AIM OF THE EXERCISE
Starting at the line that contains "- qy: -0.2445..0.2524" and ending at the line that contains "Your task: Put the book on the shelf", the lines below are to be given again exactly, with nothing added.

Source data
--- START ---
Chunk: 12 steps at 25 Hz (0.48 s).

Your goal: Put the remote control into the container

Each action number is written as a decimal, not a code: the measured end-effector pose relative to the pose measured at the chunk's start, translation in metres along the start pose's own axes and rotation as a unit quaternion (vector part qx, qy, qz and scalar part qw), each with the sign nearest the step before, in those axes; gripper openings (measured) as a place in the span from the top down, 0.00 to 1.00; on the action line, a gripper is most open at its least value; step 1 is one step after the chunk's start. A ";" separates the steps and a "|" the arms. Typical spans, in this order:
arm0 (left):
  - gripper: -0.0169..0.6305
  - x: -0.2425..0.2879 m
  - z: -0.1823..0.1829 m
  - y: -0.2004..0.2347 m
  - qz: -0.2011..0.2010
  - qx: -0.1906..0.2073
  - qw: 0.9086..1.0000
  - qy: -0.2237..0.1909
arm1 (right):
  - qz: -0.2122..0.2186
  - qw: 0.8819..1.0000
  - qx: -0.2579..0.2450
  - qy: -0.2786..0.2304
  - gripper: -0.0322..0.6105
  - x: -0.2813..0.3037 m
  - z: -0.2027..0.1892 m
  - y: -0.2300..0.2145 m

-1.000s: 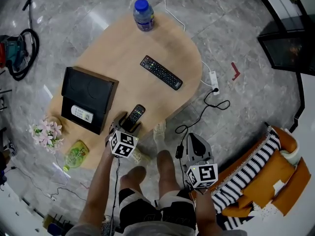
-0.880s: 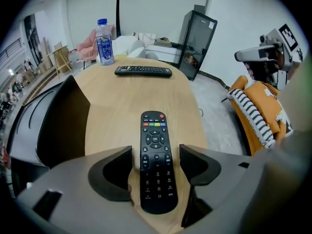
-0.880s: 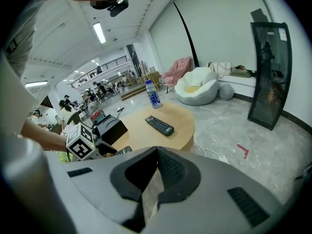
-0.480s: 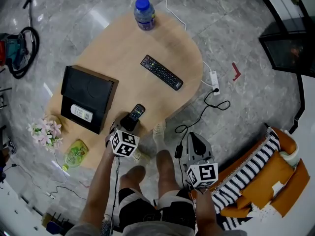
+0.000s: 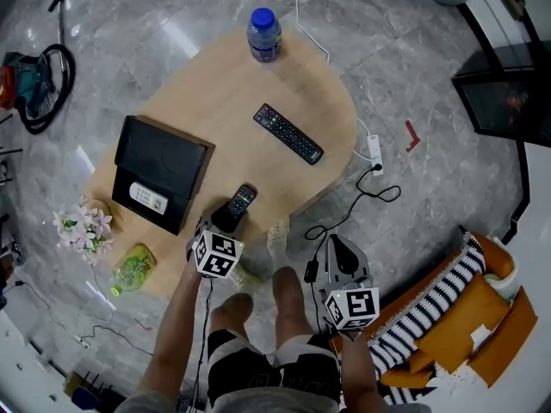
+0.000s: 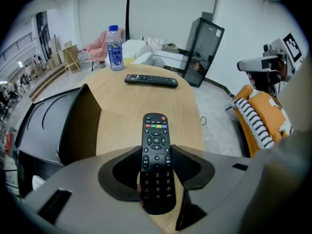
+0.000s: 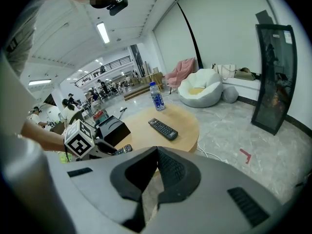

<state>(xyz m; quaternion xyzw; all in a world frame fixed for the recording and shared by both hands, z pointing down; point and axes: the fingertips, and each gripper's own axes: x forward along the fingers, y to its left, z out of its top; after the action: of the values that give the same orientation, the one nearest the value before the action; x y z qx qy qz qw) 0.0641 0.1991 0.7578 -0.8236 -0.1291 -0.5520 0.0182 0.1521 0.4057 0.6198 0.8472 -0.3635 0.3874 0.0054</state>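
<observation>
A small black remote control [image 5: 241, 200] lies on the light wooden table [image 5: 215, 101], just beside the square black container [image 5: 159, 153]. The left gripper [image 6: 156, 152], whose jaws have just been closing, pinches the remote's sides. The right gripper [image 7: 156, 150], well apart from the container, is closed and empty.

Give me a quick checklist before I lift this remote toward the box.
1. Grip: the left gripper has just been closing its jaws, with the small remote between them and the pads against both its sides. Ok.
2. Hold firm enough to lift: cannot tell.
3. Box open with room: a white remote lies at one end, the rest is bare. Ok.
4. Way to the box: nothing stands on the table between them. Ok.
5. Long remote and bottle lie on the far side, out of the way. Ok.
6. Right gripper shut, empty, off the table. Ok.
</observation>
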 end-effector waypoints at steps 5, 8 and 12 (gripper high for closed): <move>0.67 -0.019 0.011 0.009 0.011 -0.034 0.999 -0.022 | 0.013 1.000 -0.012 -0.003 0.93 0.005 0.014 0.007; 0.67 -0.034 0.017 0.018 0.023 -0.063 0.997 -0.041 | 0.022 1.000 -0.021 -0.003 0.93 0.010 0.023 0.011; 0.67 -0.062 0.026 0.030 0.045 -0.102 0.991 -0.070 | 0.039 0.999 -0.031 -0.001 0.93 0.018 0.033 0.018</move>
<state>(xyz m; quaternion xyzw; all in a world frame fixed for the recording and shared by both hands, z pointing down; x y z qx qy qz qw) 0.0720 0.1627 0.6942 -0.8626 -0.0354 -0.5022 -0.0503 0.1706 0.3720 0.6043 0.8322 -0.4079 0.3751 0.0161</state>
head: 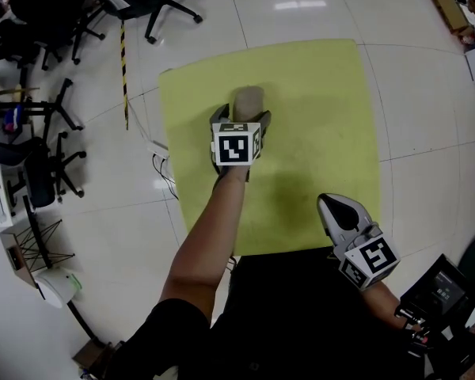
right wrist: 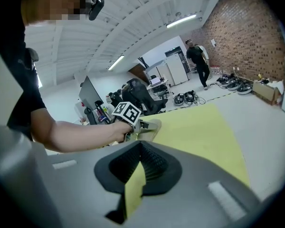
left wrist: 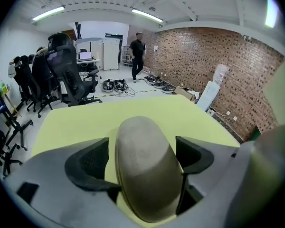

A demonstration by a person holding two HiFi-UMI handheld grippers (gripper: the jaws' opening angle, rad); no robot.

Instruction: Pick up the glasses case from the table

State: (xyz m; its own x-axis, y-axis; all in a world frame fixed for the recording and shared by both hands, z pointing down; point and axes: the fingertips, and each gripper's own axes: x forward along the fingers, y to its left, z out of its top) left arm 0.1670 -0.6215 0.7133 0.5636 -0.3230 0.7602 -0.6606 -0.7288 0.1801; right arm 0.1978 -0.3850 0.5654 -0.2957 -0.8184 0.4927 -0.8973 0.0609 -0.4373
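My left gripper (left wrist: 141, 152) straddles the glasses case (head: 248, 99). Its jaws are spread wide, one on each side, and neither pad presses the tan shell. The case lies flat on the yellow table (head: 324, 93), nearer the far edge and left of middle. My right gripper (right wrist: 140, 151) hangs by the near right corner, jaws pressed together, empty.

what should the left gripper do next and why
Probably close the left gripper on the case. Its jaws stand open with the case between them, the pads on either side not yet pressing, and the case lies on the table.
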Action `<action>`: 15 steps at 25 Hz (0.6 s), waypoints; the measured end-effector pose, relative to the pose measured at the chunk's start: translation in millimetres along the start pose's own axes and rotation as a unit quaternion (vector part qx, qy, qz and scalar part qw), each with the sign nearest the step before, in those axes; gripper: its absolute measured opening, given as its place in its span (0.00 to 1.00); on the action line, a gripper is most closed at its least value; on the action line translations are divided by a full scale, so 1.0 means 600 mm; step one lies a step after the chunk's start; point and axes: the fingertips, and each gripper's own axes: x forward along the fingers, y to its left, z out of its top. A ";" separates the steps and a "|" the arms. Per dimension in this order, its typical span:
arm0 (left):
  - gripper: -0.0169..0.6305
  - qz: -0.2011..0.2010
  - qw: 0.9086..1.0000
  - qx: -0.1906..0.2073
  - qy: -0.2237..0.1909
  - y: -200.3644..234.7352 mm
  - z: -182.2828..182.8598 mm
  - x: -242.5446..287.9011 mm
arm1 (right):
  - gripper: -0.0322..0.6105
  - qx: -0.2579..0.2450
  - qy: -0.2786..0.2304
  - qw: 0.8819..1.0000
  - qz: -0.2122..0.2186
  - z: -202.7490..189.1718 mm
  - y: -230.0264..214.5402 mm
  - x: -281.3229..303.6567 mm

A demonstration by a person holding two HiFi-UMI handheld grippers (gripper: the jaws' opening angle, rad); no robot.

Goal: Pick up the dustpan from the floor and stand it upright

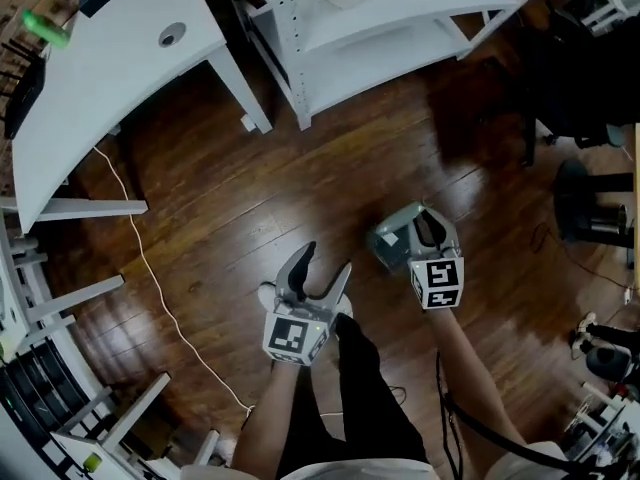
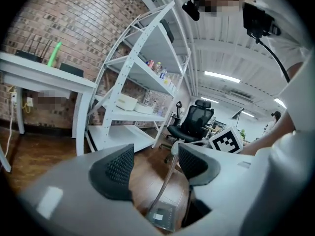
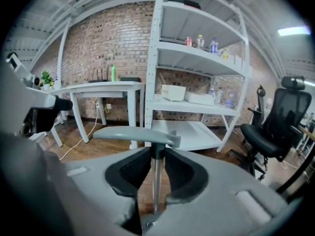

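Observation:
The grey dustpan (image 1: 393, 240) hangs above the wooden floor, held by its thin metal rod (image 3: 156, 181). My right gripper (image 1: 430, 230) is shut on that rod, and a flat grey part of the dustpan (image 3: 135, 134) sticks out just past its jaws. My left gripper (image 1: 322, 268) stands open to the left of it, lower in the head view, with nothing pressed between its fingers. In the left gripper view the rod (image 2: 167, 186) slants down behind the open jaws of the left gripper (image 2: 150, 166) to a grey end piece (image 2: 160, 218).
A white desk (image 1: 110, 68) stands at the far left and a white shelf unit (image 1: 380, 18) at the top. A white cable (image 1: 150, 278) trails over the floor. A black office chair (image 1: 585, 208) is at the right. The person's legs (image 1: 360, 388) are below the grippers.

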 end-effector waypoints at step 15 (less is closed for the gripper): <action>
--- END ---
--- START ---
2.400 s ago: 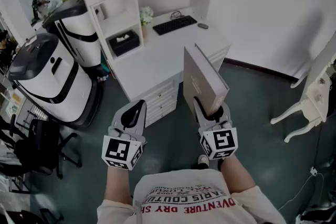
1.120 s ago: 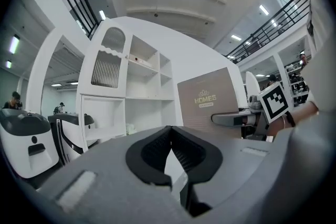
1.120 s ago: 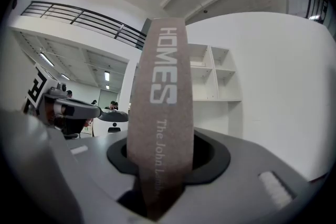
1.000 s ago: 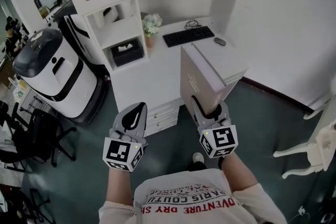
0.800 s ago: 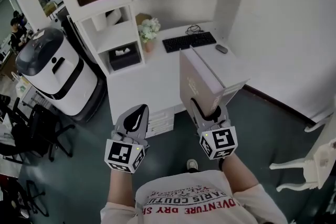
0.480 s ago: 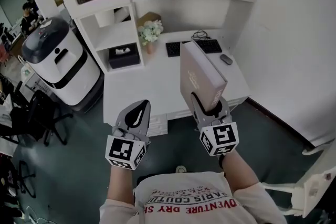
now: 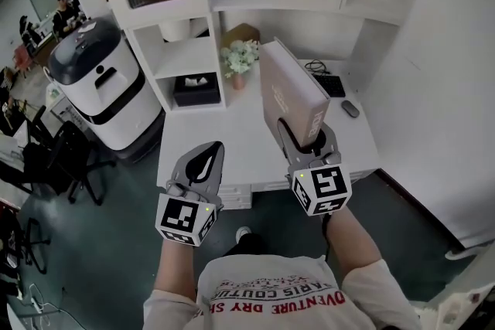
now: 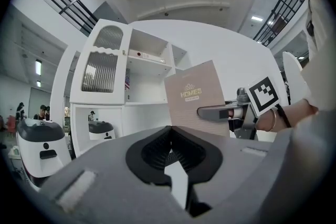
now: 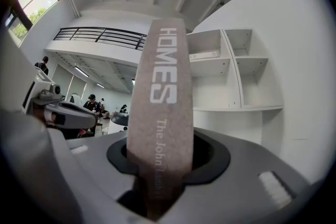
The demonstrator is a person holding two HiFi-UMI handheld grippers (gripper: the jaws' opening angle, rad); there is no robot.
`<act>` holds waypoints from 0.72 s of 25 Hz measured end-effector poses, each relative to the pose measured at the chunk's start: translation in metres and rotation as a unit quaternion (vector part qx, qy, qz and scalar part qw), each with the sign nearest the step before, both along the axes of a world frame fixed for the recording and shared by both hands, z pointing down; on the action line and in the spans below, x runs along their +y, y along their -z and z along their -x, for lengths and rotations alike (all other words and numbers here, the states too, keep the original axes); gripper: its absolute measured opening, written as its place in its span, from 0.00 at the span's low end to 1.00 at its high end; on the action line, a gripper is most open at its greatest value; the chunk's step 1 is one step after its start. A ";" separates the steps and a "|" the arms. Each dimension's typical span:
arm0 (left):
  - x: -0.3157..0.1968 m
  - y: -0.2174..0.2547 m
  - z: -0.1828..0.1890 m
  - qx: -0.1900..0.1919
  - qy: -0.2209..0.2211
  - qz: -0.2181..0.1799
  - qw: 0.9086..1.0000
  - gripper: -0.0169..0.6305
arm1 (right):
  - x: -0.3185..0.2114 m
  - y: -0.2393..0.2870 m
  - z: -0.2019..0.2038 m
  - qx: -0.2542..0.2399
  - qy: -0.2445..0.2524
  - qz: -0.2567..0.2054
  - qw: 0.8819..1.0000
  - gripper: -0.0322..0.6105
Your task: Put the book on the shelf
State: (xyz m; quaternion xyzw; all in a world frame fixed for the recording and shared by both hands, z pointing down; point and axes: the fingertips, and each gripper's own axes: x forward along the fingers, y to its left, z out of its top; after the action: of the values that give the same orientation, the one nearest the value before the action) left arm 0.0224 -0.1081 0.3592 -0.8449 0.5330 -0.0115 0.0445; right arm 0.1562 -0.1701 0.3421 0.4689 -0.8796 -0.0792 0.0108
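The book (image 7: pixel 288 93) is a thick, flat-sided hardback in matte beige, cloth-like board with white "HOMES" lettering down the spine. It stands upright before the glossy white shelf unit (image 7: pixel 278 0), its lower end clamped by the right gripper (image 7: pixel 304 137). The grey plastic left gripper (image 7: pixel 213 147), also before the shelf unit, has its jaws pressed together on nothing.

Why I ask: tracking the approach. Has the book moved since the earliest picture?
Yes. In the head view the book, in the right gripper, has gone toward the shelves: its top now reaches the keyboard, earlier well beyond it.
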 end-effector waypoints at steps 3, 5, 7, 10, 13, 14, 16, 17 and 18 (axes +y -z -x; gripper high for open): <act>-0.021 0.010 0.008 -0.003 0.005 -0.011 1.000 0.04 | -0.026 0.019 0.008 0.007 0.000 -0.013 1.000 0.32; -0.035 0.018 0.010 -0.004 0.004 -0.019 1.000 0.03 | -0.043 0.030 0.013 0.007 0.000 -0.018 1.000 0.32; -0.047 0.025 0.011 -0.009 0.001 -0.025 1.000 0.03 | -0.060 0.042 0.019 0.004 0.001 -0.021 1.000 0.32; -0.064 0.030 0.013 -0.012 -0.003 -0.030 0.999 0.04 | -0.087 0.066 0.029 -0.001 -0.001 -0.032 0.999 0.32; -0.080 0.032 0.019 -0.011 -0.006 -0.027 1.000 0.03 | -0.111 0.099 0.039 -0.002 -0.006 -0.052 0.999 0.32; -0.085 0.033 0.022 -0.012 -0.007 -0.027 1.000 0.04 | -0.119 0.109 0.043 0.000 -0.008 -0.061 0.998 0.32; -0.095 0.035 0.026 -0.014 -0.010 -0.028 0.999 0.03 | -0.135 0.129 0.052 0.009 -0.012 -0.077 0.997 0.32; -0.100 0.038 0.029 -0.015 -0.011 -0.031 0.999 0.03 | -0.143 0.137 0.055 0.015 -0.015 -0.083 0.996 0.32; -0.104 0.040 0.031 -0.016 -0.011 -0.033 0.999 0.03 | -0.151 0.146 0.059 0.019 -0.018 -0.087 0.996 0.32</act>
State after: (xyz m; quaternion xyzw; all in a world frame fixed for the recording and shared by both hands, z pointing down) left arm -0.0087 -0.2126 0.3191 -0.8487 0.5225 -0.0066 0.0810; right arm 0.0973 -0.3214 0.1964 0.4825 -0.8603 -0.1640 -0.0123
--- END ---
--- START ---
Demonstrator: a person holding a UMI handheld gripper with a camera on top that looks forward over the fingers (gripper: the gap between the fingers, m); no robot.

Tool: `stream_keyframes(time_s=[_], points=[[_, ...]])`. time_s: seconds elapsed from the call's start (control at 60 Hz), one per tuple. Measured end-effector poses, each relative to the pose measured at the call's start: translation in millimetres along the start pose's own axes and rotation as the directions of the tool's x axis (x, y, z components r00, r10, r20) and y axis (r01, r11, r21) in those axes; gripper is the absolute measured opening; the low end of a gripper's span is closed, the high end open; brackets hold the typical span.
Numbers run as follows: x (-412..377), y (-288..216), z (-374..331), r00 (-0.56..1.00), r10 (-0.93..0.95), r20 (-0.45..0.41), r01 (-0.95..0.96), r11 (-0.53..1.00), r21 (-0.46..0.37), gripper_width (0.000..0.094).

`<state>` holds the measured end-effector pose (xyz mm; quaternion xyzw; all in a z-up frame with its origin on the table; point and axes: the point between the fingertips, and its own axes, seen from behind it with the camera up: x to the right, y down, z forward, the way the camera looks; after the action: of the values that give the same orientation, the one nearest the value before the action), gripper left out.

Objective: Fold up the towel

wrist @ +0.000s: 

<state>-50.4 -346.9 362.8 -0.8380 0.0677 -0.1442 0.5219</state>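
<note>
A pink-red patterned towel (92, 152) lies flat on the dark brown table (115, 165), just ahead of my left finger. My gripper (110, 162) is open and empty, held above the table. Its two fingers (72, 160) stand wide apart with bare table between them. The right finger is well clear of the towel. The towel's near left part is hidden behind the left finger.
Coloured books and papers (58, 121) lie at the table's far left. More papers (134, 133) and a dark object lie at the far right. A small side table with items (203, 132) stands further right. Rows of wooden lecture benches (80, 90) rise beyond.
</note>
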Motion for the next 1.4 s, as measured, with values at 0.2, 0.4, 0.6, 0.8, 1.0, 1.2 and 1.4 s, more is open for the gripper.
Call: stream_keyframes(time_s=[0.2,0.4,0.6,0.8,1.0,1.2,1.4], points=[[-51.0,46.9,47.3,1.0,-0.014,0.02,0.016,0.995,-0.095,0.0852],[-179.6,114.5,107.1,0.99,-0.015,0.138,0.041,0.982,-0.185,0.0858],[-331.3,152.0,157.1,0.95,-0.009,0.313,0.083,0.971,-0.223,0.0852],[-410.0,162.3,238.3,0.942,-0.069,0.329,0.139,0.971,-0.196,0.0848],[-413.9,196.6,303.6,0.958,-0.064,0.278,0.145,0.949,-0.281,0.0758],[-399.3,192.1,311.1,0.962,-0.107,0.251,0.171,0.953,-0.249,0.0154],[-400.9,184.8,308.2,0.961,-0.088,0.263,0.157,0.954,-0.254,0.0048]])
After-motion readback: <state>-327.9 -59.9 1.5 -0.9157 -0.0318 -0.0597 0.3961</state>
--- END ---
SOLUTION FOR THIS TASK
  - qy: -0.2445..0.2524
  - qz: -0.2567..0.2054
  - qw: 0.8819..1.0000
  - gripper: -0.0322..0.6105
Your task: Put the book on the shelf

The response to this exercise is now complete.